- [Exercise aim]: A verbatim copy of the data is wanted, minus any picture in it.

- [Data provided]:
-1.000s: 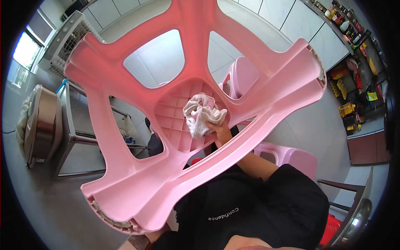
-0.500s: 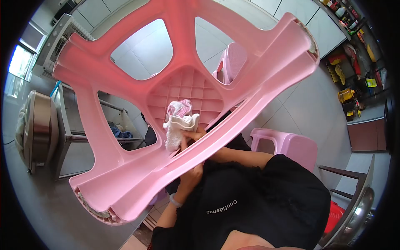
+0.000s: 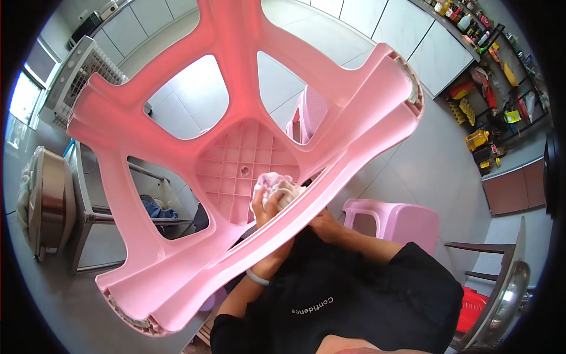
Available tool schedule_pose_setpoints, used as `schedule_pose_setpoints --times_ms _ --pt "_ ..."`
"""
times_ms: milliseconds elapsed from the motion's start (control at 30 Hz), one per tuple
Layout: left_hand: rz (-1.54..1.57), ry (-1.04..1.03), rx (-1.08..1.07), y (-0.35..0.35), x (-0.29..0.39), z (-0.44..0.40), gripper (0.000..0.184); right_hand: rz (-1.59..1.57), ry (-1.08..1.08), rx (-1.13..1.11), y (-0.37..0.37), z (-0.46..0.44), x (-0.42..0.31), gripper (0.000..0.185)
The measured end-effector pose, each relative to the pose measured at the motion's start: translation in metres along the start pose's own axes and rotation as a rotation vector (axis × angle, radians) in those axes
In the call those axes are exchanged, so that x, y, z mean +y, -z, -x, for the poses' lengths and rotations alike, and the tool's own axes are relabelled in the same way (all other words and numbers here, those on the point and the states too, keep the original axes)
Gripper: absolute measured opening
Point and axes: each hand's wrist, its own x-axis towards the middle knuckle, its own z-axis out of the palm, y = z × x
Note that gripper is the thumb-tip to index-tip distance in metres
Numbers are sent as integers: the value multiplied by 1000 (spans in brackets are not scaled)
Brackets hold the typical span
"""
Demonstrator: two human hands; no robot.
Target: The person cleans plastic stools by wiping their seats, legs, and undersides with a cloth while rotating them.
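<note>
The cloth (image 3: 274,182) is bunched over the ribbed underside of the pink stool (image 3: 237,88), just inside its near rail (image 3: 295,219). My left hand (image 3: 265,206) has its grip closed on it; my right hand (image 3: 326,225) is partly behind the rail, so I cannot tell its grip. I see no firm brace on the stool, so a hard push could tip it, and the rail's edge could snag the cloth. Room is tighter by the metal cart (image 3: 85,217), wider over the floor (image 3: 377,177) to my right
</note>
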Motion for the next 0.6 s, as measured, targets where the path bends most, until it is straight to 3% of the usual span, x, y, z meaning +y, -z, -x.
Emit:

- [Answer below]:
-1.000s: 
-0.500s: 
+0.000s: 
Available tool schedule_pose_setpoints, used as `schedule_pose_setpoints --times_ms _ --pt "_ ..."`
"""
times_ms: milliseconds elapsed from the motion's start (control at 30 Hz), one per tuple
Layout: left_hand: rz (-1.54..1.57), ry (-1.04..1.03), rx (-1.08..1.07), y (-0.35..0.35), x (-0.29..0.39), z (-0.44..0.40), gripper (0.000..0.184); right_hand: rz (-1.59..1.57), ry (-1.08..1.08), rx (-1.13..1.11), y (-0.37..0.37), z (-0.46..0.44), x (-0.42..0.31), gripper (0.000..0.185)
The measured end-effector pose, each relative to the pose measured at the motion's start: translation in metres along the start pose's own axes and rotation as a rotation vector (axis × angle, radians) in those axes
In the call those axes are exchanged, so that x, y, z mean +y, -z, -x, for the poses' lengths and rotations alike, and the tool's own axes are relabelled in the same way (all other words and numbers here, those on the point and the states too, keep the original axes)
Gripper: absolute measured opening
Point and axes: each hand's wrist, its own x-axis towards the middle knuckle, its own z-axis out of the palm, y = z × x
Note that gripper is the thumb-tip to index-tip distance in metres
Numbers are sent as integers: the value multiplied by 1000 (spans in brackets are not scaled)
Brackets hold the typical span
"""
Demonstrator: two human hands; no robot.
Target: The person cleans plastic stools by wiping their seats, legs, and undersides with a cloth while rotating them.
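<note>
The cloth (image 3: 274,182) is bunched over the ribbed underside of the pink stool (image 3: 237,88), just inside its near rail (image 3: 295,219). My left hand (image 3: 265,206) has its grip closed on it; my right hand (image 3: 326,225) is partly behind the rail, so I cannot tell its grip. I see no firm brace on the stool, so a hard push could tip it, and the rail's edge could snag the cloth. Room is tighter by the metal cart (image 3: 85,217), wider over the floor (image 3: 377,177) to my right
</note>
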Motion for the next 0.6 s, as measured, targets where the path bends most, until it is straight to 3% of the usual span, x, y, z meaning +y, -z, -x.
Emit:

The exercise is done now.